# Exercise
A line-by-line copy of the material below is required.
== Segment start ==
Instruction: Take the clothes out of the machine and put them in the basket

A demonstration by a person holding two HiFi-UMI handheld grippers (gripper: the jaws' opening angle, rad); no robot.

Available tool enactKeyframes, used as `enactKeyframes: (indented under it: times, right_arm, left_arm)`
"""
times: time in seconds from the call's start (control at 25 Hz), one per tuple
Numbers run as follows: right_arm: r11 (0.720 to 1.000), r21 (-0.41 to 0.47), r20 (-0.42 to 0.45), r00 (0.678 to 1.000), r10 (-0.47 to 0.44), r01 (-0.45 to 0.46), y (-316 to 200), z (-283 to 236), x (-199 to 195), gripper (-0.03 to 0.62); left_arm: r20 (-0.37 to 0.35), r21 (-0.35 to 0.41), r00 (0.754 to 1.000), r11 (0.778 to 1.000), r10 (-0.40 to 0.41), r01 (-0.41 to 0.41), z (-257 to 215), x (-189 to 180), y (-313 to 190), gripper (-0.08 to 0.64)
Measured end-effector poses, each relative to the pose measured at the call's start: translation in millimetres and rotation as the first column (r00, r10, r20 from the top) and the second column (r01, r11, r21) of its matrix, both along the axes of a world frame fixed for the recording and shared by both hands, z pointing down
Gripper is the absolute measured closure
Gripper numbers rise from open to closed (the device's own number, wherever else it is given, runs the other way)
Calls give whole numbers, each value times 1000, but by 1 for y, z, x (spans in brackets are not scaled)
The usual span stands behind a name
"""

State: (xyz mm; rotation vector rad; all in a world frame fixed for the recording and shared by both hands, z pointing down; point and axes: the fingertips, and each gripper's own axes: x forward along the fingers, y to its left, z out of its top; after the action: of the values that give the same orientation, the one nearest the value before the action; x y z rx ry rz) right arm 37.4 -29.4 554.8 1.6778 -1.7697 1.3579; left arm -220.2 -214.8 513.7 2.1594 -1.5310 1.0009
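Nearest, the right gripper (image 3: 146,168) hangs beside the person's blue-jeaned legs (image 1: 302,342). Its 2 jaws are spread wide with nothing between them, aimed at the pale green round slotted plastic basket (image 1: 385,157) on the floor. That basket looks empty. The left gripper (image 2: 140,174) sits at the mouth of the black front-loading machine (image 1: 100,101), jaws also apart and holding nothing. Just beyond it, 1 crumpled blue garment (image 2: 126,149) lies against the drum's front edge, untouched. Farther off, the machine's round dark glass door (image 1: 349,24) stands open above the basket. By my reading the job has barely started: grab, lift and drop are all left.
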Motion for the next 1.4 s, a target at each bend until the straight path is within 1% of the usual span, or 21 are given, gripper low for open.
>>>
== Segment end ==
# Written solution
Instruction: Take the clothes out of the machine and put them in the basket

A demonstration by a person holding two HiFi-UMI handheld grippers (gripper: the jaws' opening angle, rad); no robot.

Available tool enactKeyframes, used as `enactKeyframes: (indented under it: times, right_arm, left_arm)`
"""
times: time in seconds from the call's start (control at 25 Hz), one per tuple
Numbers run as follows: right_arm: r11 (0.720 to 1.000), r21 (-0.41 to 0.47), r20 (-0.42 to 0.45), r00 (0.678 to 1.000), r10 (-0.47 to 0.44), r01 (-0.45 to 0.46), y (-316 to 200), z (-283 to 236), x (-199 to 195), gripper (-0.03 to 0.62); left_arm: r20 (-0.37 to 0.35), r21 (-0.35 to 0.41), r00 (0.754 to 1.000), r11 (0.778 to 1.000), r10 (-0.40 to 0.41), r01 (-0.41 to 0.41), z (-257 to 215), x (-189 to 180), y (-313 to 190), gripper (-0.08 to 0.64)
Measured end-effector poses, each relative to the pose measured at the call's start: translation in millimetres and rotation as the first column (r00, r10, r20 from the top) and the second column (r01, r11, r21) of its matrix, both along the axes of a world frame fixed for the recording and shared by both hands, z pointing down
Gripper is the absolute measured closure
Gripper numbers rise from open to closed (the device's own number, wherever else it is given, runs the other way)
Calls give whole numbers, each value times 1000, but by 1 for y, z, x (spans in brackets are not scaled)
The usual span stands behind a name
"""

State: (xyz mm; rotation vector rad; all in a world frame fixed for the recording and shared by both hands, z pointing down; point and axes: the fingertips, and each gripper's own axes: x forward along the fingers, y to its left, z out of its top; after the action: of the values that give the same orientation, the one nearest the value before the action; x y z rx ry rz) right arm 37.4 -29.4 554.8 1.6778 -1.7697 1.3579; left arm -220.2 -214.8 513.7 2.1594 -1.5310 1.0009
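Nearest, the right gripper (image 3: 146,168) hangs beside the person's blue-jeaned legs (image 1: 302,342). Its 2 jaws are spread wide with nothing between them, aimed at the pale green round slotted plastic basket (image 1: 385,157) on the floor. That basket looks empty. The left gripper (image 2: 140,174) sits at the mouth of the black front-loading machine (image 1: 100,101), jaws also apart and holding nothing. Just beyond it, 1 crumpled blue garment (image 2: 126,149) lies against the drum's front edge, untouched. Farther off, the machine's round dark glass door (image 1: 349,24) stands open above the basket. By my reading the job has barely started: grab, lift and drop are all left.
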Motion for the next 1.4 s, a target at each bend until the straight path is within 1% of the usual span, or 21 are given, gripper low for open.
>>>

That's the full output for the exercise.